Symposium on Military AI and the Law of Armed Conflict: A Risk Framework for AI-Enabled Military Systems

[Lieutenant General John (Jack) N.T. Shanahan retired from the United States Air Force in 2020 after a 36-year military career. In his final assignment he served as the inaugural Director of the U.S. Department of Defense Joint Artificial Center. As the first Director of the Algorithmic Warfare Cross-Functional Team (Project Maven), he established and led DoD’s pathfinder AI fielding program charged with bringing AI capabilities to intelligence collection and analysis.

Introduction

In my experience, the most vocal critics of AI integration into military systems are those least familiar with the U.S. Department of Defense (DoD) and other militaries’ weapon system development and employment protocols. There is a prevailing view, often stated outright, that state militaries intend to bypass existing policies and safeguards to dramatically accelerate development of AI-enabled weapons, to include lethal autonomous weapon systems (LAWS).  Critiques of the United States’ AI adoption plans for weapon systems typically emerge from broader objections to warfare, the misperception that military force often serves as the first rather than last tool of choice, general objections to U.S. foreign policy, and a deep-seated aversion to the U.S. military’s use of armed drones. These criticisms are grounded in larger ethical and morality debates, but increasingly rely on AI as the focal point of contention.  
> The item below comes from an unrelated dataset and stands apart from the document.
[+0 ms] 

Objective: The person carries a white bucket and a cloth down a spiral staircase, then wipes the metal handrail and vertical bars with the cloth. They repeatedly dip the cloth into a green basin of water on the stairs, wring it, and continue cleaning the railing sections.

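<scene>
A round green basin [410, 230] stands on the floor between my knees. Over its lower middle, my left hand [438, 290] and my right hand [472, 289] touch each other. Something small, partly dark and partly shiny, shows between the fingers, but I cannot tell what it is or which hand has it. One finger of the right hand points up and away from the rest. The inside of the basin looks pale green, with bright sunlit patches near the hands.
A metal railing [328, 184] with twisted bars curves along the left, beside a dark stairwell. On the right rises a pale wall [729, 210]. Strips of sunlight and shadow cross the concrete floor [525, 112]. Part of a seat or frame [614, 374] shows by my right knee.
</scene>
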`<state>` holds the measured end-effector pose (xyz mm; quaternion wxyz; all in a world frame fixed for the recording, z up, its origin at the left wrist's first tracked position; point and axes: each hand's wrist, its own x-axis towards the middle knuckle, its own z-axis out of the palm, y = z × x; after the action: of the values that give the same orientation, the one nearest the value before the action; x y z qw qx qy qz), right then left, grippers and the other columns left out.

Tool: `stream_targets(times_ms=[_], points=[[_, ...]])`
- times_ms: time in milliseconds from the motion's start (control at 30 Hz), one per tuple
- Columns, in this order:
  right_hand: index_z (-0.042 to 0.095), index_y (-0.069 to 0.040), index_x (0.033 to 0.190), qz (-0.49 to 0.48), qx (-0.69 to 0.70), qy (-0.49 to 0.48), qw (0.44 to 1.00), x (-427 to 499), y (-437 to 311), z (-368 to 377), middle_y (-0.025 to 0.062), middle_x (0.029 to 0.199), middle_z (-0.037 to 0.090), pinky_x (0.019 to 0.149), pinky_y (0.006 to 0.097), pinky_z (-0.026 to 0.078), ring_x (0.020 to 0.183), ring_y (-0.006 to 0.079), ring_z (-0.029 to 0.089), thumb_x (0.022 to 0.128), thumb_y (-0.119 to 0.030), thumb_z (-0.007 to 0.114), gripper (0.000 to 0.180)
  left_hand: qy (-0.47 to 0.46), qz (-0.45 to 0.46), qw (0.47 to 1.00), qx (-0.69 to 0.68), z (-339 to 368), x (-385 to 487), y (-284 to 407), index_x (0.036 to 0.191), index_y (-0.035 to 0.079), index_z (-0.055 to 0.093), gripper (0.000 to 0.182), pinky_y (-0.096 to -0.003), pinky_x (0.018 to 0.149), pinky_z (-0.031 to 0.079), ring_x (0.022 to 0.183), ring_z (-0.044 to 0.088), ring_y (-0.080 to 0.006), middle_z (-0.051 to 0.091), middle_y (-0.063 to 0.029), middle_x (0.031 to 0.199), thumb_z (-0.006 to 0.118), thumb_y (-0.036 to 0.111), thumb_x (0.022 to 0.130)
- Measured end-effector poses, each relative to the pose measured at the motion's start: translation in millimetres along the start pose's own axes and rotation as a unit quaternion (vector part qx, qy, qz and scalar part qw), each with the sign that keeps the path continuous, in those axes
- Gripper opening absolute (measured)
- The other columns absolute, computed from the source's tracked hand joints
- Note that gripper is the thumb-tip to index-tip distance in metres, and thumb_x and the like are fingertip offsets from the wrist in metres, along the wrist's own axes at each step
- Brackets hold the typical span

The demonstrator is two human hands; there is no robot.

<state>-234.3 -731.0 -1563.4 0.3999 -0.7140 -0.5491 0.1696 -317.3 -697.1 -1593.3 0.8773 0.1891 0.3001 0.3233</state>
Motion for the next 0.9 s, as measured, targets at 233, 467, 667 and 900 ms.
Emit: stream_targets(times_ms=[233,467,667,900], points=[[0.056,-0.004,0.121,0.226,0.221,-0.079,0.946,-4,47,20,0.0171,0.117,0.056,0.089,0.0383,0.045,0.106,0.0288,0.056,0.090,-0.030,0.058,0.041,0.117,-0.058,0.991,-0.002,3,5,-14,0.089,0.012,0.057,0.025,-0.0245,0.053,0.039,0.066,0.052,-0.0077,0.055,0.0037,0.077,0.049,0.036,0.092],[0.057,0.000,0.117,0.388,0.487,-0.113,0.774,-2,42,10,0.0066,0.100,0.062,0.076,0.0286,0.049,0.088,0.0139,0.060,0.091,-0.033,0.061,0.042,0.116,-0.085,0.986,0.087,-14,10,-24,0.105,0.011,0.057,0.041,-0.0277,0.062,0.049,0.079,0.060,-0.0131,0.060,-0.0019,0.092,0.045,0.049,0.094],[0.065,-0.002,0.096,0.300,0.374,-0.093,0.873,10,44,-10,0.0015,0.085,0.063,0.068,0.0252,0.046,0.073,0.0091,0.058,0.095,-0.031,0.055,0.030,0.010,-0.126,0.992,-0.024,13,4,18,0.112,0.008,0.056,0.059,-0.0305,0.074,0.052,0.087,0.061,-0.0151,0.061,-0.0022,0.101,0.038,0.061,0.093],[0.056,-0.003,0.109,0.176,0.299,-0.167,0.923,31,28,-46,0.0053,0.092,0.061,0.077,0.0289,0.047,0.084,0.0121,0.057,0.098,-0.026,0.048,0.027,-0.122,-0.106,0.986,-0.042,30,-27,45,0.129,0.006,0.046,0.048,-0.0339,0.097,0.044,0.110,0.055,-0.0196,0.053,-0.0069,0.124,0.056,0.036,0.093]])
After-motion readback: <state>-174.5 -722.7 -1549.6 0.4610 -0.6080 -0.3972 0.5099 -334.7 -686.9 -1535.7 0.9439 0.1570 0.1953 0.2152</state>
We should neither dismiss outright the potential future dangers of AI use in the military, however unrealistic those risks are often portrayed, nor assume that more immediate, pressing concerns about AI-enabled military systems will be resolved without proactive intervention. To balance the assessment of both speculative and immediate risks, I suggest a five-tier risk hierarchy for developing and employing AI in military contexts. AI Assurance, which combines the principles of AI test, evaluation, verification, and validation (TEVV) and the tenets of Responsible AI, resides at the core of this risk-based framework.  The goals should be the same for all militaries: employing AI-enabled systems in safe, lawful, and ethical ways, and eschewing a global AI “race to the bottom.”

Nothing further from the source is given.